__Problem__.
If a line in the records below contains the word "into", copy it out.

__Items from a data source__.
###

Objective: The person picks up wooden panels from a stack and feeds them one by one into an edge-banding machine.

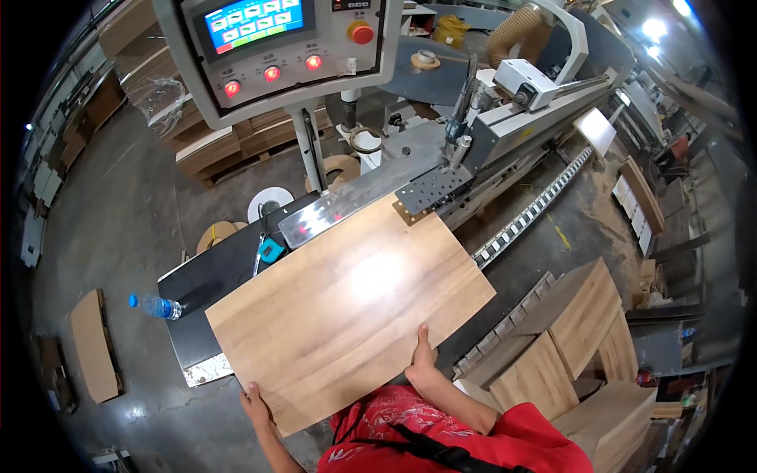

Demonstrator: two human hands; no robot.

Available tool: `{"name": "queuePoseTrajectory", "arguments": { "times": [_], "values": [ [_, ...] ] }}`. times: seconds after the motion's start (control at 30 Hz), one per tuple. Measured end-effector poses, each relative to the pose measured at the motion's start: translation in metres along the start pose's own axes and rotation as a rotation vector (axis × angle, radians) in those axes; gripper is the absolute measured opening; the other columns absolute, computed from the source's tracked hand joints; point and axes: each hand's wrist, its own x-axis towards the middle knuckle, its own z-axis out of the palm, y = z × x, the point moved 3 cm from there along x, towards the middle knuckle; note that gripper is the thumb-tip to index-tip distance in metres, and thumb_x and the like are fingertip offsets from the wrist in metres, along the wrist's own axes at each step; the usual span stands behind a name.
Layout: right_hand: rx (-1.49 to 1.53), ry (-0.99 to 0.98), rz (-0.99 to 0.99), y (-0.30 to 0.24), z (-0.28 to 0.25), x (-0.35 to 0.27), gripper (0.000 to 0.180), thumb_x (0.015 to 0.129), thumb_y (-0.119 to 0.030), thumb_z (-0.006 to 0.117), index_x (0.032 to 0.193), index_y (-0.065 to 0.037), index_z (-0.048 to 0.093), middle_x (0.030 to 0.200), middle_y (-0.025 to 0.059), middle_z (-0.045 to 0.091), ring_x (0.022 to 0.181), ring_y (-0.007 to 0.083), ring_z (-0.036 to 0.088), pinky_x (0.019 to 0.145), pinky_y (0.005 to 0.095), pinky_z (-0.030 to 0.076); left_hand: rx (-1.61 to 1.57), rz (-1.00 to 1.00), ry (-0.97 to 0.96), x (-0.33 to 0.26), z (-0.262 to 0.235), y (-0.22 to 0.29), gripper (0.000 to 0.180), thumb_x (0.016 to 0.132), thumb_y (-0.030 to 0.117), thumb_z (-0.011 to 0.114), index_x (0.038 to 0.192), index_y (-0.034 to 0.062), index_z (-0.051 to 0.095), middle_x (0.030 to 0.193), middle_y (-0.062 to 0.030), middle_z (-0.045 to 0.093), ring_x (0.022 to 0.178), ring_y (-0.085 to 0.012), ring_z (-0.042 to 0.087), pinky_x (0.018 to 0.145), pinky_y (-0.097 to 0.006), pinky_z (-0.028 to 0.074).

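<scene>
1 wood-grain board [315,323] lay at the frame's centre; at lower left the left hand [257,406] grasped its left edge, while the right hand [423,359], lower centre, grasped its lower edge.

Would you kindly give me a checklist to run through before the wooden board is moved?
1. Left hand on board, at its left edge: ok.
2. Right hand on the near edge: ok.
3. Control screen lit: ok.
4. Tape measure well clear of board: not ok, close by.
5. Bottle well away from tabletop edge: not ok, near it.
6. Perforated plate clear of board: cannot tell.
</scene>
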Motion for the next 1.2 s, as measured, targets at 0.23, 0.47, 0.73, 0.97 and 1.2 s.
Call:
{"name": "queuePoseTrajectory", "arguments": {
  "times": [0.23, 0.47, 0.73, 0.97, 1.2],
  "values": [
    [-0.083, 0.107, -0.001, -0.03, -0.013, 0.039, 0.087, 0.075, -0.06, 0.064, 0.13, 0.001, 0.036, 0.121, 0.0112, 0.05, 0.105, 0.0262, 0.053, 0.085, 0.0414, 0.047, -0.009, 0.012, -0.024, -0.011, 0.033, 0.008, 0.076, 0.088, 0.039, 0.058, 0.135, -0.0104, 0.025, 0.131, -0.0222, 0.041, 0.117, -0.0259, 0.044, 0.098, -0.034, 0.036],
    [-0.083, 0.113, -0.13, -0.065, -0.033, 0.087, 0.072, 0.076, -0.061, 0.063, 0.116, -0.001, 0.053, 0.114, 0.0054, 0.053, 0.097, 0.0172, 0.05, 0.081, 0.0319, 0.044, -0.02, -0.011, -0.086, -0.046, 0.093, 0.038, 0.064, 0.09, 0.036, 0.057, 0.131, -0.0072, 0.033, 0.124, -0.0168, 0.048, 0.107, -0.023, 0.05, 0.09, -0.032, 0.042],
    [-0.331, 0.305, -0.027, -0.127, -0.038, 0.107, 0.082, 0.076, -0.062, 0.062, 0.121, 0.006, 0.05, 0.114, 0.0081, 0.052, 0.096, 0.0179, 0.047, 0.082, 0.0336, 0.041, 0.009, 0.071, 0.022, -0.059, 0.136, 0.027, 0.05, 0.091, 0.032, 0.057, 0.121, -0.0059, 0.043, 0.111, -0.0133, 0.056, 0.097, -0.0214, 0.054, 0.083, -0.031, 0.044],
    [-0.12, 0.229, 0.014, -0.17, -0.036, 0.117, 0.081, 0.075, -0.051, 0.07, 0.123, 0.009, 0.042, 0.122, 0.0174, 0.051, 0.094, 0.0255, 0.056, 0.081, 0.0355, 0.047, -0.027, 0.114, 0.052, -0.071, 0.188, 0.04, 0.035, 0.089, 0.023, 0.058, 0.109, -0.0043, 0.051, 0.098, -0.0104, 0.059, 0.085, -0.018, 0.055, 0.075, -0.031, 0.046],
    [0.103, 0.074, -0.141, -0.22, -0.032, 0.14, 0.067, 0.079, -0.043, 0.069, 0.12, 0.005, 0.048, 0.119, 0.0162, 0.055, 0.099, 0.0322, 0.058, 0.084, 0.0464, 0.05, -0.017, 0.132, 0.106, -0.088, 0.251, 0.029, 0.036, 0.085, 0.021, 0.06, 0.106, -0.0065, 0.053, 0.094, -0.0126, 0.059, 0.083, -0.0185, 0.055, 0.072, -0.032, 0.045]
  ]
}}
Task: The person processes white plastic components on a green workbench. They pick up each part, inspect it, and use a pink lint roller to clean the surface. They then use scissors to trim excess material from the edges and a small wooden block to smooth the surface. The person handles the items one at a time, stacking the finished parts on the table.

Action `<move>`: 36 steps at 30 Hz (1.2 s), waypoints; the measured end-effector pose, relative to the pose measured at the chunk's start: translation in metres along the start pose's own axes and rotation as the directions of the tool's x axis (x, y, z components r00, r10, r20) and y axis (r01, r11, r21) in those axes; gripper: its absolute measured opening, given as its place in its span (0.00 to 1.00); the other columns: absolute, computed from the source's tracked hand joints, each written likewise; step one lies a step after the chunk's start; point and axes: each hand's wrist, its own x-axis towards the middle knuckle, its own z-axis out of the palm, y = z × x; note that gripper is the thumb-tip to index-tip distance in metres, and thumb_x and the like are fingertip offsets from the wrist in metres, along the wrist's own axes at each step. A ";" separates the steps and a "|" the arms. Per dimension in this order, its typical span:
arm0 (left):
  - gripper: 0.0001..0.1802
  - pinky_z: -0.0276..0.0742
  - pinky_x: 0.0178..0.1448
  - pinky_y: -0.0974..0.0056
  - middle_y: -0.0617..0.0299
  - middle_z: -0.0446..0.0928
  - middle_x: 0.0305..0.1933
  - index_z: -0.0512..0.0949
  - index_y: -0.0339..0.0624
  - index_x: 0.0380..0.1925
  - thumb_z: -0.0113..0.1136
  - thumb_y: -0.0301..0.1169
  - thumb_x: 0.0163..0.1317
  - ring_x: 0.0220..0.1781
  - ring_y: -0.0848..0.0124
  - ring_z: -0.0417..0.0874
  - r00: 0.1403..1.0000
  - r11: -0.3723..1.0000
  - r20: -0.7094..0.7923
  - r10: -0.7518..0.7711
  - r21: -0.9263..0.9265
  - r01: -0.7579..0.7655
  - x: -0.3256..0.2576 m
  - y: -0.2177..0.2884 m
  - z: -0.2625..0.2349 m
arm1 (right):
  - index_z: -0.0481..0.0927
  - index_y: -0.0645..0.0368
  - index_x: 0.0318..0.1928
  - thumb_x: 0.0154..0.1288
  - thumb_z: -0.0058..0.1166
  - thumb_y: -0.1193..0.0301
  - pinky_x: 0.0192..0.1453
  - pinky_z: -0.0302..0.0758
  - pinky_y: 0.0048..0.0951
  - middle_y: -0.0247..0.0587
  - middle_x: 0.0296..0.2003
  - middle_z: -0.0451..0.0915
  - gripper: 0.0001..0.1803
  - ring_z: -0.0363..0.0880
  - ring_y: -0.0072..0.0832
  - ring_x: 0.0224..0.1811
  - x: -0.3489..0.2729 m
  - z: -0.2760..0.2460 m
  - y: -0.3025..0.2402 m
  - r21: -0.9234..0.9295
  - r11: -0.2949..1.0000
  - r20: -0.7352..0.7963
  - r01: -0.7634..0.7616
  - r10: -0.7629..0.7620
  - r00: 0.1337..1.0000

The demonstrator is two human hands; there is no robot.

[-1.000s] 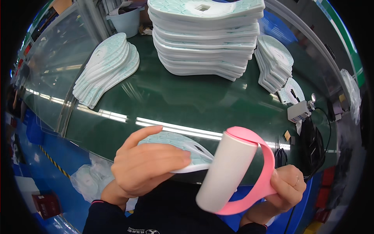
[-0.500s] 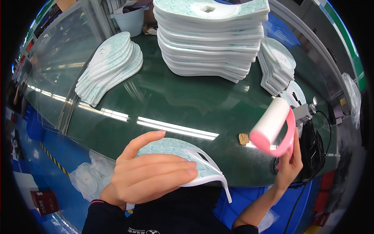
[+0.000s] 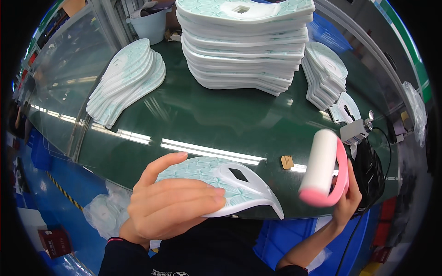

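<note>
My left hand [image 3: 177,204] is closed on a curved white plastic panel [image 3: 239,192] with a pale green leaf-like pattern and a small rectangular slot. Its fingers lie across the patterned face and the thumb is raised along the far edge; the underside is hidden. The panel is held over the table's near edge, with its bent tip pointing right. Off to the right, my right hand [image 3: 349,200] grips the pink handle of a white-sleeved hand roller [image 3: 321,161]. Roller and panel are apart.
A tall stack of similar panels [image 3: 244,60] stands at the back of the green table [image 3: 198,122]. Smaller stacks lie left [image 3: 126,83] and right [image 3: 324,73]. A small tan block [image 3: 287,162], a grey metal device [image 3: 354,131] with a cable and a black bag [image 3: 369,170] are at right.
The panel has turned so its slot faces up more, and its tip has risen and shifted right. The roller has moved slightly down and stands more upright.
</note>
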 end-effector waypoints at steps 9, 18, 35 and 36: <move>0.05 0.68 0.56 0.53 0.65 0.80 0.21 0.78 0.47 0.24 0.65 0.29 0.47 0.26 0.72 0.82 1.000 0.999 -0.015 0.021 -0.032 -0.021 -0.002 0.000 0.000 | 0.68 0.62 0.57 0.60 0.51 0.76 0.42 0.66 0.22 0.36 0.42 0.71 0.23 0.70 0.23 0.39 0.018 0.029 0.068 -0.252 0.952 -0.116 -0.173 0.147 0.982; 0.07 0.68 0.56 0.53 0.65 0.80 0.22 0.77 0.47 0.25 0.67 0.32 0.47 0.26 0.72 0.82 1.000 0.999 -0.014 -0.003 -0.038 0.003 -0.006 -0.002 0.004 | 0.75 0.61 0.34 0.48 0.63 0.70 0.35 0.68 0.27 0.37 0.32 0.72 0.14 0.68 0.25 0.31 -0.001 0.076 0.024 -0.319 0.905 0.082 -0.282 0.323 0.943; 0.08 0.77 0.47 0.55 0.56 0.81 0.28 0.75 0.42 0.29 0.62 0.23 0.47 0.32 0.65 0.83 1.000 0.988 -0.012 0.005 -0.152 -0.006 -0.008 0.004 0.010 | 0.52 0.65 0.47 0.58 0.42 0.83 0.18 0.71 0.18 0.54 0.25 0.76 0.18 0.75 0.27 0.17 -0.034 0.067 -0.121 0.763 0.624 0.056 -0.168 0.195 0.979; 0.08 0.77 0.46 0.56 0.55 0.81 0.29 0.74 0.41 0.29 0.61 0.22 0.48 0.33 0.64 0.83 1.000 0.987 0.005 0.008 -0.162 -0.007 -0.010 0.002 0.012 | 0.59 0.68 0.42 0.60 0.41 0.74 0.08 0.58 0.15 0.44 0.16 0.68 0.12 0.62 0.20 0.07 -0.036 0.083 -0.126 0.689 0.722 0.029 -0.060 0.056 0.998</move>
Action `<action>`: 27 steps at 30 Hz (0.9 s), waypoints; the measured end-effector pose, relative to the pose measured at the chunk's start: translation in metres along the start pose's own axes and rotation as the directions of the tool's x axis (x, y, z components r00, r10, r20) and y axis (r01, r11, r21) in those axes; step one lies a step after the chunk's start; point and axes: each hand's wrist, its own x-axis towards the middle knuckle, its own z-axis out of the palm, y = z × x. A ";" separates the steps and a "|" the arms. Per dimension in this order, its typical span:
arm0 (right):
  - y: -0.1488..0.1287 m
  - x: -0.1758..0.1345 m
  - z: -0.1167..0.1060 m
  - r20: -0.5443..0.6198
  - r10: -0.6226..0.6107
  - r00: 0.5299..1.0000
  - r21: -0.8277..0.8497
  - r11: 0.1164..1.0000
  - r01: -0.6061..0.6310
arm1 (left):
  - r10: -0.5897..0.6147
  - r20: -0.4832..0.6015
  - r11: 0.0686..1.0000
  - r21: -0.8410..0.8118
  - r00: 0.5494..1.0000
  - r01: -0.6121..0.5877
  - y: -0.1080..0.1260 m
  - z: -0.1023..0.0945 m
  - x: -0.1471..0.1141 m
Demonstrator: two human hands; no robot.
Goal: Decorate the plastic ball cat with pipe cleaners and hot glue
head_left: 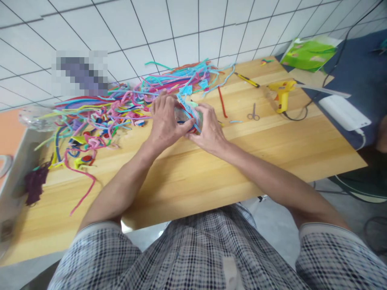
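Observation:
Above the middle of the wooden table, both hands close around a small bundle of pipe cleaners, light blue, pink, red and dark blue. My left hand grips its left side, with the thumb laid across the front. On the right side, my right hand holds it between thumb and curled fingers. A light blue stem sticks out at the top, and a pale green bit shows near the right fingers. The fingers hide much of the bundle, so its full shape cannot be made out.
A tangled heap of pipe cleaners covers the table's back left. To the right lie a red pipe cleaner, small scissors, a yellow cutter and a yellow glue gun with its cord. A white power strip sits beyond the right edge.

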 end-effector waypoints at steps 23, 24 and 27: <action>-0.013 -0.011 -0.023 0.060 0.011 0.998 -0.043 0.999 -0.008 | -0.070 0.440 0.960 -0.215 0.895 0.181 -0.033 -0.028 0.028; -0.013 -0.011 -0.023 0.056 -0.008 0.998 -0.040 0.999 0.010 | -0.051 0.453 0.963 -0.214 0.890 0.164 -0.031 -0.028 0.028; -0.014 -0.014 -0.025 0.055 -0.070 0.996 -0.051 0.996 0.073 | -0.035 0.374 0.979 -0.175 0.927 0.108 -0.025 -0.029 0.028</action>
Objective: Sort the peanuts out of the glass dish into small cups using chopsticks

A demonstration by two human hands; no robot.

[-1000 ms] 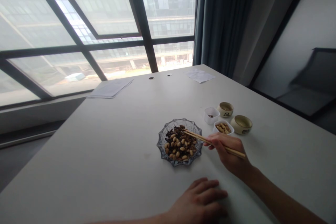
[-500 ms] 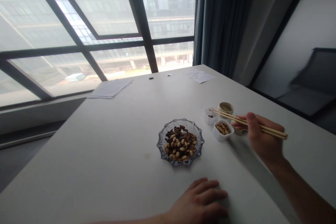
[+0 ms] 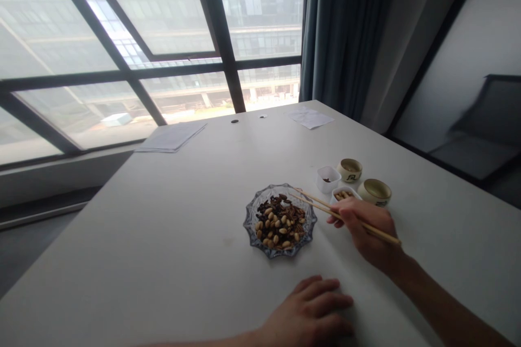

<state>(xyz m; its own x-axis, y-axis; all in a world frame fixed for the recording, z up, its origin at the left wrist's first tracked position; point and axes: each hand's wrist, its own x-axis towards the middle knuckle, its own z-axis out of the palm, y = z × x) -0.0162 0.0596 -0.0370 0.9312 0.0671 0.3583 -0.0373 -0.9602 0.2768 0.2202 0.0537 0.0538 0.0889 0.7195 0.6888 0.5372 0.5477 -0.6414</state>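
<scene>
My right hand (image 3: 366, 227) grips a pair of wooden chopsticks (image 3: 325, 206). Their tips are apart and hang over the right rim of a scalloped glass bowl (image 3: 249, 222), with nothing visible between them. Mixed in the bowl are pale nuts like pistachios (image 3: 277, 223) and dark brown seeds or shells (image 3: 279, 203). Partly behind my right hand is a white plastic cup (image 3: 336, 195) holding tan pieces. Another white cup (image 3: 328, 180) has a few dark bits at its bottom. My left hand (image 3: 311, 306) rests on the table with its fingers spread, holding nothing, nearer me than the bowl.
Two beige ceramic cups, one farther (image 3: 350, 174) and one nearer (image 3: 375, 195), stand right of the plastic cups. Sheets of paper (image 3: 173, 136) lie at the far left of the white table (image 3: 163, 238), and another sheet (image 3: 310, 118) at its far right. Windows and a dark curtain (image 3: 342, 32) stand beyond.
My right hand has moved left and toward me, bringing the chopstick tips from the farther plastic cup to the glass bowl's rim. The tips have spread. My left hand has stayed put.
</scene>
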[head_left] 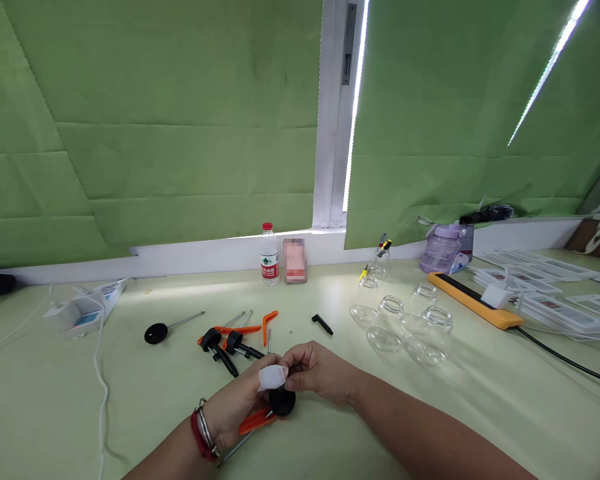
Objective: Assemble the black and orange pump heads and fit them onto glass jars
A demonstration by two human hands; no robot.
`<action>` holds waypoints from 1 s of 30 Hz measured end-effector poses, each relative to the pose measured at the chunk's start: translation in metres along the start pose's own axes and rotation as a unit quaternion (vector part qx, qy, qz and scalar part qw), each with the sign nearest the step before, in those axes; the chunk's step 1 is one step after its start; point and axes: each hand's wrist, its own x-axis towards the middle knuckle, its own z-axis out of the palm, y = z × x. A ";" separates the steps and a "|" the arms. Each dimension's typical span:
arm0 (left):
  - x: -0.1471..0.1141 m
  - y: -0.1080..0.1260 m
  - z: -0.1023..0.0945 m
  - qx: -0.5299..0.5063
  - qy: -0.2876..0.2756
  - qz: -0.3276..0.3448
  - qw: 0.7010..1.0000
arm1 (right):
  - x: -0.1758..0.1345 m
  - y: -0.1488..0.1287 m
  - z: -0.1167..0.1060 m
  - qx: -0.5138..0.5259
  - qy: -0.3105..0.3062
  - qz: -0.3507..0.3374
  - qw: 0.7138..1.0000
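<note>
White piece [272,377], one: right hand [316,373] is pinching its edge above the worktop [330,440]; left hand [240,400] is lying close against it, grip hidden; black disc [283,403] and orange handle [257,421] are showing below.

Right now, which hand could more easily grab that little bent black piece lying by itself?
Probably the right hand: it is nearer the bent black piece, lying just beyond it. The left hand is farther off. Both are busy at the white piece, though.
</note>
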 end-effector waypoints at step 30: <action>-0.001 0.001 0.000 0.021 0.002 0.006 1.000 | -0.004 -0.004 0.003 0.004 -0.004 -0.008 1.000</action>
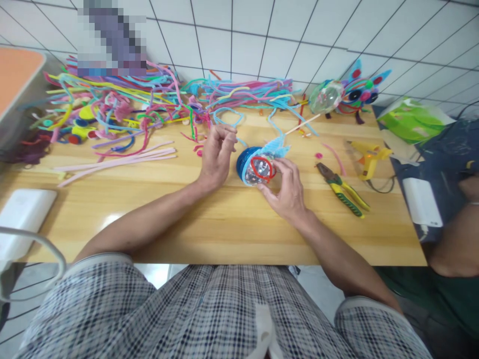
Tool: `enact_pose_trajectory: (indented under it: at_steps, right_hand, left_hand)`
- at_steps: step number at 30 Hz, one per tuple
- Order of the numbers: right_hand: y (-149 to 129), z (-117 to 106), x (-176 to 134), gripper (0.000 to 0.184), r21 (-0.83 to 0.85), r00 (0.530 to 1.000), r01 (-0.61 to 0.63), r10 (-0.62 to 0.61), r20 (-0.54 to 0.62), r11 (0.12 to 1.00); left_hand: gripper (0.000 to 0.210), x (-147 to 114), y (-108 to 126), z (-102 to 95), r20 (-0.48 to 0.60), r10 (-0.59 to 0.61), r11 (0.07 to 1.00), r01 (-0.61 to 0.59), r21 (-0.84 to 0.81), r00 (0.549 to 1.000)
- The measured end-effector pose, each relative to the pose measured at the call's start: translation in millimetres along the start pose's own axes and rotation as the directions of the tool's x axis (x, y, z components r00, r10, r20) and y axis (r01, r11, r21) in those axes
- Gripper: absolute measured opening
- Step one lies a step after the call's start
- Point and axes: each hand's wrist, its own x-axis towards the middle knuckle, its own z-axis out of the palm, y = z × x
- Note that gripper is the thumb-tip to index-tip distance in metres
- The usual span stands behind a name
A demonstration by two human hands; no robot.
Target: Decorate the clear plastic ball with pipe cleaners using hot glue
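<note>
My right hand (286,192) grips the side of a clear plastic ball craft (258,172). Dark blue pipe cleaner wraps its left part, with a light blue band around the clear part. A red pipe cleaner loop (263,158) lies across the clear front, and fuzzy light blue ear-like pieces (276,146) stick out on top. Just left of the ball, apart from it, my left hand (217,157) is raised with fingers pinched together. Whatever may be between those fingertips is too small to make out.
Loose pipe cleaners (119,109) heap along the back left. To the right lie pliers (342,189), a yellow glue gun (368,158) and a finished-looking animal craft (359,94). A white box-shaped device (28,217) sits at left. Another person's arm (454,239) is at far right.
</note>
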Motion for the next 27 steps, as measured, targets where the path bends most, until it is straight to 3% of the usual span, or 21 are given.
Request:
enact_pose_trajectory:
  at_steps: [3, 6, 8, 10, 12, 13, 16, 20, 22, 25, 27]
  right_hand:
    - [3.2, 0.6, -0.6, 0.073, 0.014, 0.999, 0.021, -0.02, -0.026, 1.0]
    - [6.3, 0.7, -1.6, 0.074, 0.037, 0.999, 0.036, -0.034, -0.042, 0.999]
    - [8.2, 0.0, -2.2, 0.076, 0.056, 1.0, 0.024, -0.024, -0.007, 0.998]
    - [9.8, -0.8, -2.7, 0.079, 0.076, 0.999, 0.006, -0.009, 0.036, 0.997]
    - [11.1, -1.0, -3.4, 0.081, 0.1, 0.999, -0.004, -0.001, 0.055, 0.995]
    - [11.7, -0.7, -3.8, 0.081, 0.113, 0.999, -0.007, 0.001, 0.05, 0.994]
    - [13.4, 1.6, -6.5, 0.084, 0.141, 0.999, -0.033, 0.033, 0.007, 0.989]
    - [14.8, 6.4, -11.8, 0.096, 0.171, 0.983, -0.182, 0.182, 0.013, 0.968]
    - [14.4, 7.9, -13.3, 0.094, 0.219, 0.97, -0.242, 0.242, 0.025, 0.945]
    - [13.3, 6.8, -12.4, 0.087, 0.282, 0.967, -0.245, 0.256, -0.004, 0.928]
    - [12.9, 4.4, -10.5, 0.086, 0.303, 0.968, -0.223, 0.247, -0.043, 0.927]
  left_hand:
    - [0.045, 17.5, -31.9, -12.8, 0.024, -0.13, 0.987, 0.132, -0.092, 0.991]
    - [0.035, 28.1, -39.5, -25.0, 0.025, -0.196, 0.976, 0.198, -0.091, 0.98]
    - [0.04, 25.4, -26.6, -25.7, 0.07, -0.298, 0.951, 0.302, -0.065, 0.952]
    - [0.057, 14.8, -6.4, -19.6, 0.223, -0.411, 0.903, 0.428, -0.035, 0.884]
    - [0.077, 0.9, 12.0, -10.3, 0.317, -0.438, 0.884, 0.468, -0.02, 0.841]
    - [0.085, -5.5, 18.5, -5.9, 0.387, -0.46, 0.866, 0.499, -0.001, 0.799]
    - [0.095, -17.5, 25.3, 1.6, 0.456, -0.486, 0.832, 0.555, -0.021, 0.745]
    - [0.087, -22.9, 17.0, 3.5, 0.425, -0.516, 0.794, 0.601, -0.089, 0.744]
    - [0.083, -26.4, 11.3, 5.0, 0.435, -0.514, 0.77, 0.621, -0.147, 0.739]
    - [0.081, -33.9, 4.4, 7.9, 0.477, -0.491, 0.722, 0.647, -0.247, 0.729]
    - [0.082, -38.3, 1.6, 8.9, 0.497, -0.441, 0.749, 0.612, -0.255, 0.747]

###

__Solution for this task__.
Objective: The person picks up wooden panels from a stack and feeds them one by one into an edge-banding machine.
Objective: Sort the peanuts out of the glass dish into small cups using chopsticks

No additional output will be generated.